An ideal way to supplement the U.S. government's official Physical Activity Guidelines: Get off the couch.
Too much derriere time may increase the risk of chronic conditions such as diabetes, obesity, heart disease, and some cancers.
In other words, sitting may be hazardous to your health – even if you do 150 minutes of moderate-intensity aerobic activity every week.
In fact, researchers report in the new International Journal of Behavioral Nutrition and Physical Activity that women who workout sit about nine hours a day — no less than their non-exercising peers.
Both groups need to reduce their glued-to-the-couch time. Northwestern University kinesiologist Lynette L. Craft, Ph.D., lead author of the study, talks with FamilyGoesStrong about how U.S. families can sit less. Excerpts:
So, is sitting the new smoking?
That's a good question. Smoking had an interesting history. It took a long time for people to recognize that there were public health concerns around smoking. Now that we're starting to see there are some negative health consequences associated with sitting, we need to say, "Hey, we need to reverse this trend."
What are the best ways to change behavior?
Keep a log. People often aren't aware of how much time we're spending seated. [They] work about eight hours a day. Then they forget that they eat dinner and sit in front of the TV for three more hours. [Think], "What are the opportunities for me to interrupt those times of sitting? Can I talk on the phone standing instead of seated? Can I go next door to my co-worker and ask them a question instead of sending an email?" At home, families tend to meet around the TV. Can we make a pact that we're all going to stand up during the commercial break?

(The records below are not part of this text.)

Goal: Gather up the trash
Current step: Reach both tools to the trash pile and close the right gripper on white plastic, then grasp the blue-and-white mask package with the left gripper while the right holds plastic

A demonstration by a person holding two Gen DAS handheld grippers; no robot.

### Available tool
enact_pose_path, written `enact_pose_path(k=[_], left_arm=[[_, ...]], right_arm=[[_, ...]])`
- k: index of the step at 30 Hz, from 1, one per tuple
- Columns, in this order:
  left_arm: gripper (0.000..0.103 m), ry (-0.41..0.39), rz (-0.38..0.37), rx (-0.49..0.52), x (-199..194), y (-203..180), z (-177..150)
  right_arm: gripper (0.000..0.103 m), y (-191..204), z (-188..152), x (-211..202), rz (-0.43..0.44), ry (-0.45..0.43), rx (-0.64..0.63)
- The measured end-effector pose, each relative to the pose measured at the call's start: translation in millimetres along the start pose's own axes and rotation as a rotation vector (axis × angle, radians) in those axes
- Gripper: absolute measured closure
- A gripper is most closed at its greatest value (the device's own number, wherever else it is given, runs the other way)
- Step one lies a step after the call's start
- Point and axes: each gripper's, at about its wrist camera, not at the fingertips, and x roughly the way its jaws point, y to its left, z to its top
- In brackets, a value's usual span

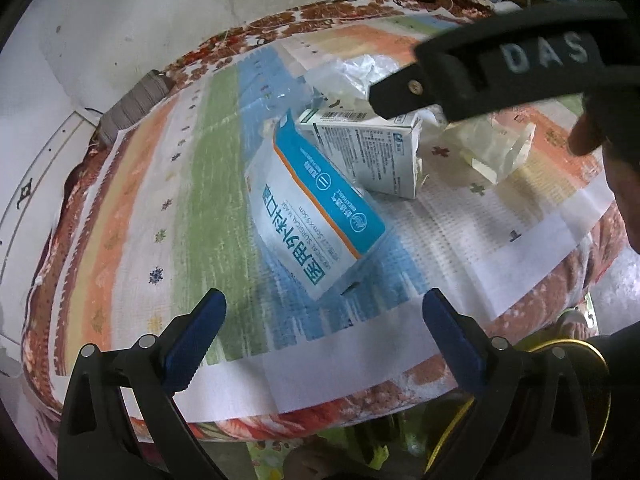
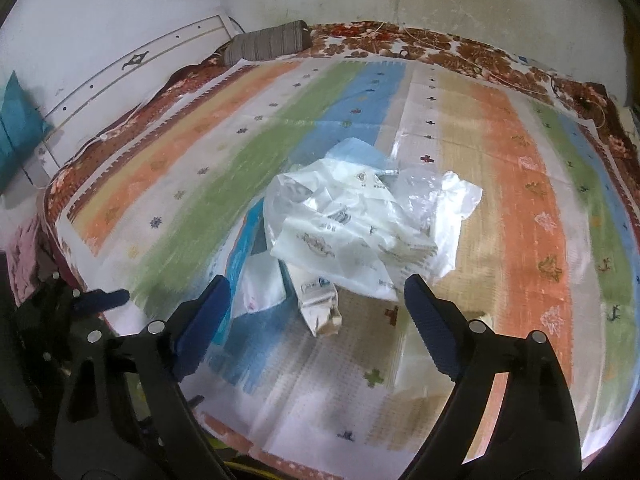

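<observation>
A pile of trash lies on a striped mat point(image 1: 168, 208) spread over a bed. In the left wrist view a blue-and-white mask packet point(image 1: 312, 216) leans on a white carton point(image 1: 372, 152), with crumpled clear plastic point(image 1: 496, 148) beside it. My left gripper point(image 1: 324, 312) is open just short of the packet, nothing between its pads. My right gripper point(image 2: 316, 292) hovers open over the pile; crumpled white plastic bags point(image 2: 360, 224) cover the carton point(image 2: 320, 304), whose crushed end shows between the fingers without touching them. The packet point(image 2: 244, 248) peeks out on the left. The right gripper's black body point(image 1: 500, 68) overhangs the carton.
A floral blanket point(image 2: 460, 50) borders the mat. A striped roll pillow point(image 2: 268, 46) lies at the far edge by a white headboard point(image 2: 120, 68). A thin white cable point(image 2: 500, 76) runs along the back. A yellow-rimmed object point(image 1: 560, 352) sits below the near bed edge.
</observation>
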Motion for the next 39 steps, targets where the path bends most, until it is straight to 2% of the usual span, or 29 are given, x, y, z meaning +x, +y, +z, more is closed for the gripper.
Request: enact_pose_path(k=[3, 7, 10, 14, 15, 16, 18, 19, 23, 26, 29, 33, 39], left_arm=[[0.009, -0.01, -0.001, -0.01, 2.6, 0.4, 2.0], [0.018, -0.001, 0.002, 0.025, 10.9, -7.3, 4.9], [0.022, -0.017, 0.029, 0.047, 15.8, -12.4, 8.2], [0.027, -0.062, 0.015, -0.003, 9.0, -8.3, 12.3], [0.03, -0.059, 0.009, -0.006, 10.6, -7.9, 12.3], [0.034, -0.055, 0.013, -0.002, 12.7, -8.4, 11.9], [0.056, -0.043, 0.043, 0.018, 18.9, -11.0, 12.0], [0.06, -0.037, 0.043, 0.022, 21.4, -11.6, 12.7], [0.089, -0.034, 0.023, 0.015, 26.1, -10.9, 16.8], [0.098, -0.04, -0.011, -0.048, 20.9, -0.8, 22.9], [0.102, -0.046, -0.037, -0.125, 14.1, 14.8, 28.5], [0.103, -0.053, -0.082, -0.255, 5.3, 44.8, 34.9], [0.103, -0.071, -0.129, -0.341, -4.6, 65.7, 36.5]], right_arm=[[0.025, -2.8, 2.7, 8.5, -0.012, 0.006, -0.001], [0.026, -3.4, 8.5, 15.8, -0.017, 0.014, 0.0], [0.037, -1.0, 11.3, 18.3, -0.021, 0.007, 0.0], [0.05, -3.1, 11.8, 25.8, -0.005, 0.024, 0.02], [0.056, -1.5, 11.0, 27.6, -0.01, 0.026, 0.009], [0.066, -0.9, 10.3, 28.8, -0.011, 0.026, 0.001], [0.072, -2.0, 9.3, 29.8, -0.016, 0.025, -0.001], [0.077, -3.5, 9.1, 29.3, -0.02, 0.02, 0.003], [0.087, -2.5, 9.2, 26.1, -0.027, 0.007, -0.016], [0.092, -5.0, 9.0, 21.0, -0.023, -0.002, -0.026], [0.094, -11.9, 10.6, 14.7, -0.016, -0.014, -0.013], [0.096, -23.8, 15.2, 4.3, 0.013, -0.024, 0.043], [0.097, -29.2, 20.0, -11.6, 0.043, -0.039, 0.076]])
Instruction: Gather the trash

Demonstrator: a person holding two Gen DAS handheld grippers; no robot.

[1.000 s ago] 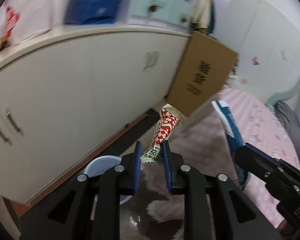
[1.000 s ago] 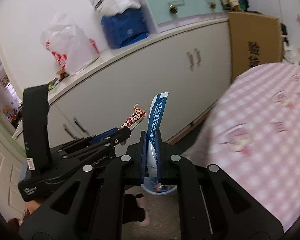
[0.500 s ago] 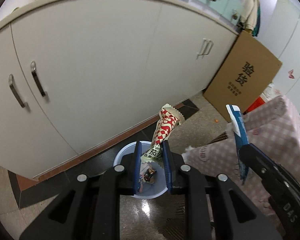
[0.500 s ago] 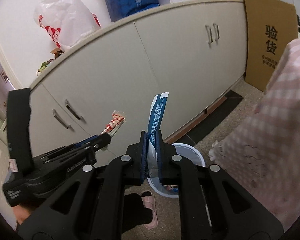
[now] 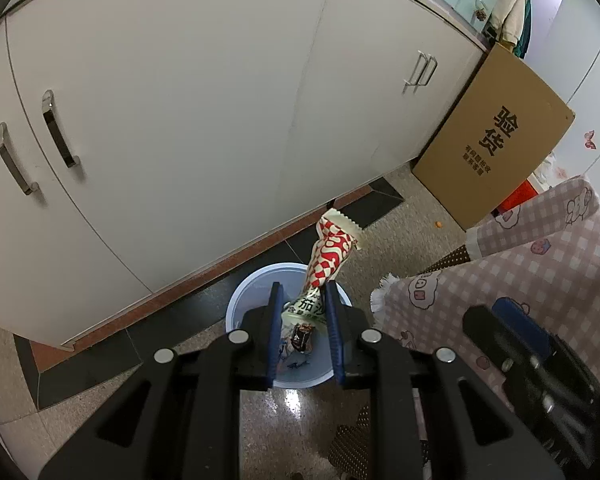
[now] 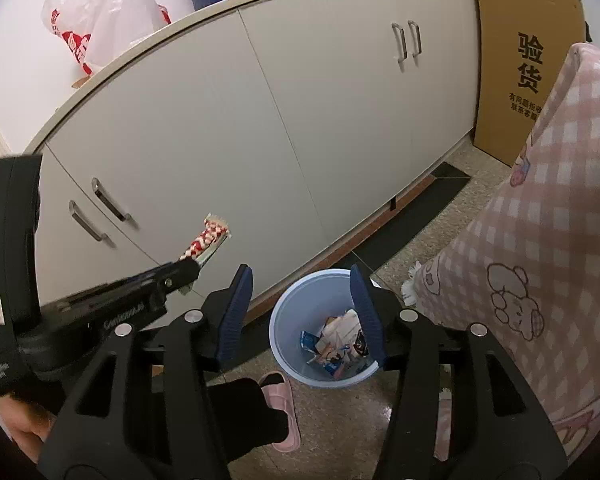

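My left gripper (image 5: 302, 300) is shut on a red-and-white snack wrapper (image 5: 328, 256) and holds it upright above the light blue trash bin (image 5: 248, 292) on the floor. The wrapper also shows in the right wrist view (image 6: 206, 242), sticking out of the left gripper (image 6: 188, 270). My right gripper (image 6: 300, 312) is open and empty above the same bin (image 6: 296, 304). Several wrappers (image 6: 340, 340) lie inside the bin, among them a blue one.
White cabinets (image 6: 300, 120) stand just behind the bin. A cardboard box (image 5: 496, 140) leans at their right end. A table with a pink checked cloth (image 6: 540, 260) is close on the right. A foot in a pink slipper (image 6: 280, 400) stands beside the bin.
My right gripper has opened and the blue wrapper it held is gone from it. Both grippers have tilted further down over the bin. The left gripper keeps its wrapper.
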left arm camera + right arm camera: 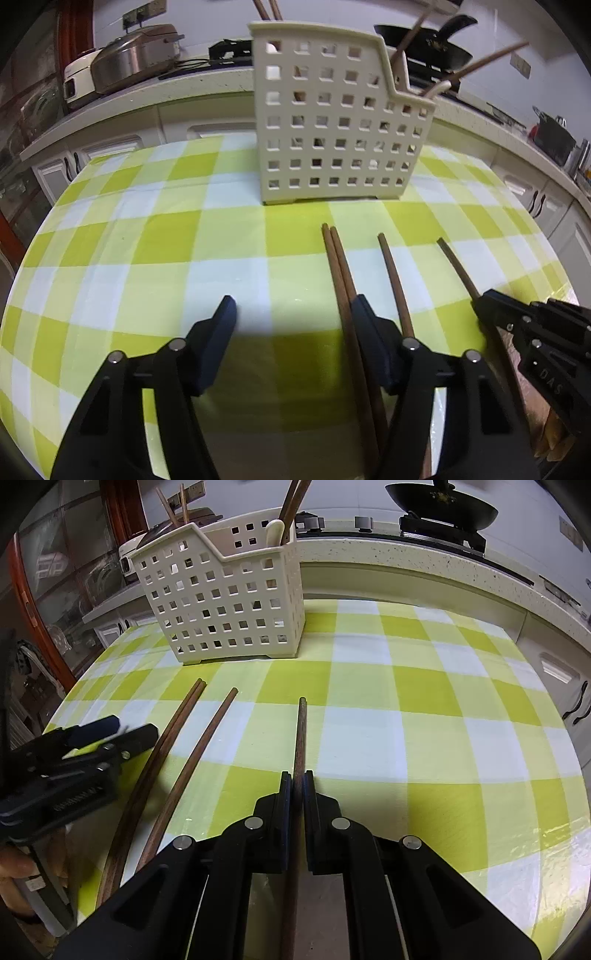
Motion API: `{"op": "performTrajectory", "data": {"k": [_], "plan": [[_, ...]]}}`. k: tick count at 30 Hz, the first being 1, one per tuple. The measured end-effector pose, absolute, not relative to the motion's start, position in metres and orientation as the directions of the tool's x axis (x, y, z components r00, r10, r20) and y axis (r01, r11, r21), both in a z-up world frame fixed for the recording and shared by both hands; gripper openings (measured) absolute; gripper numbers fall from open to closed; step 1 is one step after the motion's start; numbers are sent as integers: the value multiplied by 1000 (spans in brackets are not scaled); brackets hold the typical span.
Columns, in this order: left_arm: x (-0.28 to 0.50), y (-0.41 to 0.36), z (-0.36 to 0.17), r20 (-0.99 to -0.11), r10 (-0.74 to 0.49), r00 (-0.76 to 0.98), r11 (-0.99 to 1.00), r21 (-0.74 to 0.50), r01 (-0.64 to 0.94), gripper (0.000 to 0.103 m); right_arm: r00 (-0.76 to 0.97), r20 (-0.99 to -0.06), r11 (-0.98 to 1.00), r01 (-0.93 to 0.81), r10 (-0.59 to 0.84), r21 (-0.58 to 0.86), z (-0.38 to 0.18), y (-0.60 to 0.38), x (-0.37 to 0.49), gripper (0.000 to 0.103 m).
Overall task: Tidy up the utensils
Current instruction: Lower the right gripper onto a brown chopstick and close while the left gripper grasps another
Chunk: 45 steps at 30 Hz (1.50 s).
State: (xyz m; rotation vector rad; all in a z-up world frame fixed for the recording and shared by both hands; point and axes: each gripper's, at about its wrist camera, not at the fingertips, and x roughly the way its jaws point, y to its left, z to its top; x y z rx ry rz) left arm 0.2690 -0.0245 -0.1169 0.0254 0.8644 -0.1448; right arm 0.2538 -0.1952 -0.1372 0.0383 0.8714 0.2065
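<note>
A cream perforated utensil holder (332,122) stands on the green checked tablecloth (147,240), with chopsticks and a white spoon in it; it also shows in the right wrist view (225,602). Three brown chopsticks lie on the cloth: a touching pair (340,266) and a single one (393,280). My left gripper (295,314) is open, its right finger between the pair and the single one. My right gripper (297,775) is shut on a fourth chopstick (301,731), also seen in the left wrist view (458,267).
A kitchen counter (406,554) runs behind the table with a rice cooker (125,62) and a black wok (443,506) on a stove. White cabinets (110,155) stand below. A glass-door cabinet (55,590) stands at the left.
</note>
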Motion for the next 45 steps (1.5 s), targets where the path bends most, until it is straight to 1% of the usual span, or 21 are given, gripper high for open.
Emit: {"op": "performTrajectory", "data": {"k": [8, 13, 14, 16, 17, 19, 20, 22, 23, 31, 38, 41, 45], "plan": [[277, -27, -119, -776, -122, 619, 989, -44, 139, 57, 623, -754, 977, -164, 208, 135, -138, -197, 254, 6], [277, -37, -119, -784, -85, 614, 988, 16, 157, 42, 623, -754, 978, -164, 207, 133, -138, -197, 254, 6], [276, -38, -119, -783, -89, 616, 986, 16, 163, 39, 624, -754, 978, -164, 206, 131, -138, -197, 254, 6], [275, -41, -119, -782, -94, 616, 985, 16, 171, 32, 625, -755, 979, -164, 198, 121, -138, -196, 254, 6], [275, -43, -119, -781, -97, 617, 984, 17, 177, 30, 625, -756, 979, -164, 196, 119, -138, -196, 253, 6], [274, -46, -119, -780, -103, 617, 981, 21, 191, 22, 625, -757, 980, -164, 189, 110, -137, -195, 253, 6], [274, -48, -119, -779, -105, 618, 980, 23, 196, 20, 626, -758, 981, -164, 185, 104, -137, -194, 254, 6], [273, -51, -119, -775, -112, 622, 978, 26, 207, 11, 626, -760, 981, -171, 177, 88, -137, -192, 254, 6], [272, -51, -120, -772, -108, 626, 978, 32, 207, 9, 624, -762, 982, -173, 172, 80, -137, -191, 255, 6], [274, -42, -120, -771, -150, 619, 978, -25, 207, 7, 618, -774, 982, -189, 137, 23, -137, -183, 261, 6], [274, -40, -120, -770, -158, 618, 978, -34, 206, 6, 634, -763, 981, -193, 127, 4, -137, -181, 260, 6], [274, -39, -120, -770, -160, 618, 978, -39, 206, 6, 633, -762, 981, -192, 135, 15, -137, -182, 261, 6], [274, -36, -119, -770, -172, 615, 978, -57, 201, 6, 631, -754, 978, -195, 180, 71, -135, -188, 260, 6]]}}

How often do people need to get up?
We don't really know. Sure, the more the better, but we have to be realistic. We can't expect people during the workday to every two minutes stand up at their desks! One day at work, I set a timer at my computer that went off every 30 minutes. I stood up and sat back down. I didn't really interrupt what I was doing terribly. [The Heart Foundation in Australia recommends a few ways to reduce sitting time: fold clothes and iron while watching TV, stand to read the morning newspaper, and wash the car by hand rather than at a drive-through.]
Americans of all ages sit too much, right?
Children spend a lot of time sitting, playing on the computer, playing electronic video games. Sitting affects everyone. It's not just adults in the workplace.
Why is sitting so bad?
I don't think we have a clear idea of the exact mechanism for how sitting time negatively impacts health. We do know that when people spend extended time sitting, it really alters the way your body regulates insulin and glucose…If you think from an evolutionary perspective, we were designed and engineered to be upright, moving around, hunger-gatherer lifestyle.
What are you doing to sit less yourself?
If I'm having a conference call that I know is going to be an hour long, I'll try to take periods of it just to stand up. I love TV, I have to admit, but I do try to stand up and move around during commercials.
What else can families do?
Parents have control over family activities. As a family, can we challenge each other to stand up during every commercial? Will somebody be in charge of pointing it out?